Pictures are to be dropped. Everything else in the listing gets copied exactly.

━━━

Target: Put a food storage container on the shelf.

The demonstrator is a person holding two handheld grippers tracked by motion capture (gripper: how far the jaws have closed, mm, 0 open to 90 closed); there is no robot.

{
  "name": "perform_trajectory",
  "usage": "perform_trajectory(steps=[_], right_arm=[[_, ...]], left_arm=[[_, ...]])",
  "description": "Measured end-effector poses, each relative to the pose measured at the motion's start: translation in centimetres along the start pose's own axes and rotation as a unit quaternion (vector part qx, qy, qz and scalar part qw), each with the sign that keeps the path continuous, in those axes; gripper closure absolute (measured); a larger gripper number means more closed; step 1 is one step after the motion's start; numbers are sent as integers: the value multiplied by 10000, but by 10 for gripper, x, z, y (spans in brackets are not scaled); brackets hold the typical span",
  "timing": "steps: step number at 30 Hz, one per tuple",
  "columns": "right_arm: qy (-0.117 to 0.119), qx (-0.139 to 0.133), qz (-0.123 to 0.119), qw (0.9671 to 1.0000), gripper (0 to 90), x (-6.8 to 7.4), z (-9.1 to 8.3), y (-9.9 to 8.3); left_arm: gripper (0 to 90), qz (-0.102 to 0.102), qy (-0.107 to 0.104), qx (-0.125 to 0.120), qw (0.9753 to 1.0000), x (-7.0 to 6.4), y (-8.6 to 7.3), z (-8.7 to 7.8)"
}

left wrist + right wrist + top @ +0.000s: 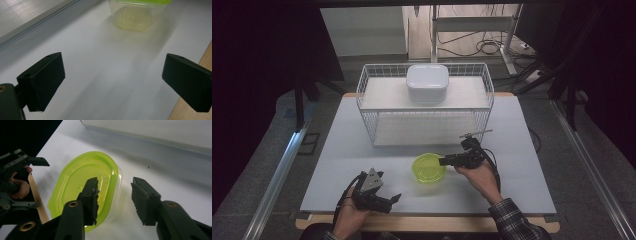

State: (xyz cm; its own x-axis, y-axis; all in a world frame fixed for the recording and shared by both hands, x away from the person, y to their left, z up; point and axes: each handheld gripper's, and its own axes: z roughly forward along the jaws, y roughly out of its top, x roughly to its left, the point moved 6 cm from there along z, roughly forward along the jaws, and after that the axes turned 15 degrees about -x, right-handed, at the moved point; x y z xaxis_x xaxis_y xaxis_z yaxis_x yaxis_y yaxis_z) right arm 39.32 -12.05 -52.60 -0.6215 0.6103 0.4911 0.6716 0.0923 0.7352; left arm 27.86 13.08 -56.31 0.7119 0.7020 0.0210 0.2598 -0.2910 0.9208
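A clear tub with a yellow-green lid (429, 169) stands on the white table top (337, 150), in front of the wire basket. My right gripper (444, 161) is at the tub's right edge and is open. In the right gripper view one jaw hangs over the lid (85, 185) and the other stands outside the tub's wall, so the right gripper (113, 182) straddles the rim. My left gripper (394, 200) is open near the table's front edge, left of the tub. Nothing lies between the jaws of the left gripper (112, 72), and the tub (135, 15) sits farther ahead.
A white wire basket (427, 120) stands at the back middle of the table, with a white lidded box (427, 82) on its upper shelf. The wooden front edge (205, 60) runs close by the left gripper. Dark floor and cables lie beyond the table.
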Motion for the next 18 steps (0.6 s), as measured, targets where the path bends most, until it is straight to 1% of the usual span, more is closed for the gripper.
perform_trajectory(steps=[4, 7, 8, 12, 14, 16, 18], right_arm=[[111, 47, 192, 9997, 628, -3, 4, -1], [135, 69, 252, 9996, 658, -4, 7, -1], [142, 92, 314, 9994, 669, -4, 7, -2], [209, 115, 475, 9986, 748, -4, 8, -2], [202, 128, 506, 9984, 764, -4, 8, -2], [319, 134, 603, 9976, 794, -3, 8, -3], [345, 152, 636, 9973, 803, -2, 8, -3]], left_arm=[[42, 17, -9, 14, 10000, 0, 0, 0], [42, 22, -18, 12, 10000, -1, 0, 0], [42, 25, -17, 16, 10000, -1, 0, 0], [42, 28, -27, 18, 10000, -1, 0, 0], [42, 35, -22, 8, 10000, -1, 0, 0], [42, 20, -13, -11, 10000, -1, 1, 0], [42, 22, -5, -16, 10000, -1, 1, 0]])
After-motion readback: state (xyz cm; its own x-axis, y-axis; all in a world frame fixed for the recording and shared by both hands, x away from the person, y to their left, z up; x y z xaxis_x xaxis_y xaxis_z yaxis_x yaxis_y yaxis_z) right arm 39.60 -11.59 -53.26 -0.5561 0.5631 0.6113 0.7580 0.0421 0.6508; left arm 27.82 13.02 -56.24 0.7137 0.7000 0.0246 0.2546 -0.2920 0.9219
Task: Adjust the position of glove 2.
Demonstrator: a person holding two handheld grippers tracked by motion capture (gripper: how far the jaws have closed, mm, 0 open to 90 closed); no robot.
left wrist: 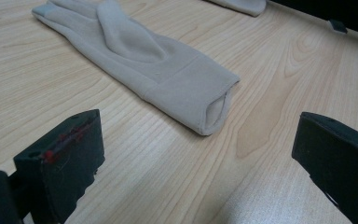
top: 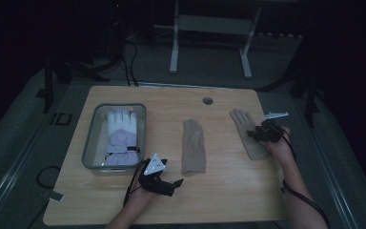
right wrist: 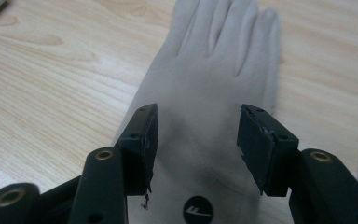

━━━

__Solution to this problem__:
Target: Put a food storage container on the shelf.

The demonstrator is a person holding two handheld grippers tracked by motion capture (gripper: how far the jaws have closed, mm, 0 open to 90 closed); there is no robot.

{
  "name": "perform_trajectory",
  "usage": "perform_trajectory(steps=[_], right_arm=[[_, ...]], left_arm=[[_, ...]])",
  "description": "Measured end-effector poses, each relative to the pose measured at the motion's start: translation in centimetres along the start pose's own axes and rotation as a unit quaternion (vector part qx, qy, qz and scalar part qw), each with the sign that keeps the path continuous, in those axes; gripper closure absolute (measured); a larger gripper number means more closed; step 1 is one step after the motion's start; numbers are sent as integers: the value multiplied by 10000, but by 10 for gripper, x, z, y (spans in brackets are not scaled); brackets hold the typical span",
  "timing": "steps: step number at 30 Hz, one per tuple",
  "columns": "right_arm: qy (-0.117 to 0.119), qx (-0.139 to 0.133), qz (-0.123 to 0.119), qw (0.9671 to 1.0000), gripper (0 to 90), x (-6.8 to 7.4), z (-9.1 to 8.3), y (-9.9 to 8.3); left_arm: gripper (0 to 90), qz (-0.102 to 0.102), qy (-0.107 to 0.104), qx (-0.125 to 0.120), qw (0.9753 to 1.0000), x (-7.0 to 6.4), y (-8.6 to 7.3), z (-8.7 to 7.8)"
}

left wrist + right wrist + top @ +0.000s: 

State: (xyz cm; its own x-axis, y-axis; all in a world frame fixed for the recording and shared by both hands, x away from the person, y to their left, z up; point and axes: each handheld gripper's, and its own axes: z roughly forward along the jaws, y roughly out of its top, x roughly to its left, the point moved 6 cm from there along z, roughly forward along the jaws, and after that the axes turned 15 degrees about -x, right-handed, at the moved point; x y z xaxis_x xaxis_y xaxis_z yaxis_x yaxis_y yaxis_z) right arm 39.32 -12.05 -52.60 -0.6215 0.6103 0.4911 0.6716 0.0923 0.7352; left arm 27.86 13.08 -56.31 0.7119 0.7020 0.0210 0.2598 -0.2910 0.9208
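A clear tub with a yellow-green lid (429, 169) stands on the white table top (337, 150), in front of the wire basket. My right gripper (444, 161) is at the tub's right edge and is open. In the right gripper view one jaw hangs over the lid (85, 185) and the other stands outside the tub's wall, so the right gripper (113, 182) straddles the rim. My left gripper (394, 200) is open near the table's front edge, left of the tub. Nothing lies between the jaws of the left gripper (112, 72), and the tub (135, 15) sits farther ahead.
A white wire basket (427, 120) stands at the back middle of the table, with a white lidded box (427, 82) on its upper shelf. The wooden front edge (205, 60) runs close by the left gripper. Dark floor and cables lie beyond the table.
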Motion for the next 18 steps (0.6 s), as measured, targets where the path bends most, until it is straight to 1% of the usual span, more is closed for the gripper.
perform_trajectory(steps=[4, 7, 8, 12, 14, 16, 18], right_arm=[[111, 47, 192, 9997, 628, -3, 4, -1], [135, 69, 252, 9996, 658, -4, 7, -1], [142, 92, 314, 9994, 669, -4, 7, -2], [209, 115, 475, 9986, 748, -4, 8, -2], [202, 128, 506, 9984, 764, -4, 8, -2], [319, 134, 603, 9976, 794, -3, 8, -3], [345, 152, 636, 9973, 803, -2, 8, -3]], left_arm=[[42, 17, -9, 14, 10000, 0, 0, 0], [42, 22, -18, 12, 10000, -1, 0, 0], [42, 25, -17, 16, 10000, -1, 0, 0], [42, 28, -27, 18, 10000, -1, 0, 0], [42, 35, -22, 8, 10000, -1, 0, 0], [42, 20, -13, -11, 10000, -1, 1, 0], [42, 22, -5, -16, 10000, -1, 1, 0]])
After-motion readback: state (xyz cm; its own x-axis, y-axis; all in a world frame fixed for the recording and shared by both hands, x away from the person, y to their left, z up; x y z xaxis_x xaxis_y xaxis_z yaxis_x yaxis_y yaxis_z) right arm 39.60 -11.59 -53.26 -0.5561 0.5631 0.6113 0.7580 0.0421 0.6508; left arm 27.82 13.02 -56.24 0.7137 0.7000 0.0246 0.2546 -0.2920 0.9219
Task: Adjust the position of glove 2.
Demonstrator: a person holding two handheld grippers tracked by motion capture (gripper: how far the jaws have closed, mm, 0 open to 90 closed); no robot.
left wrist: 
top: 
right wrist: 

With that, the exercise is finished.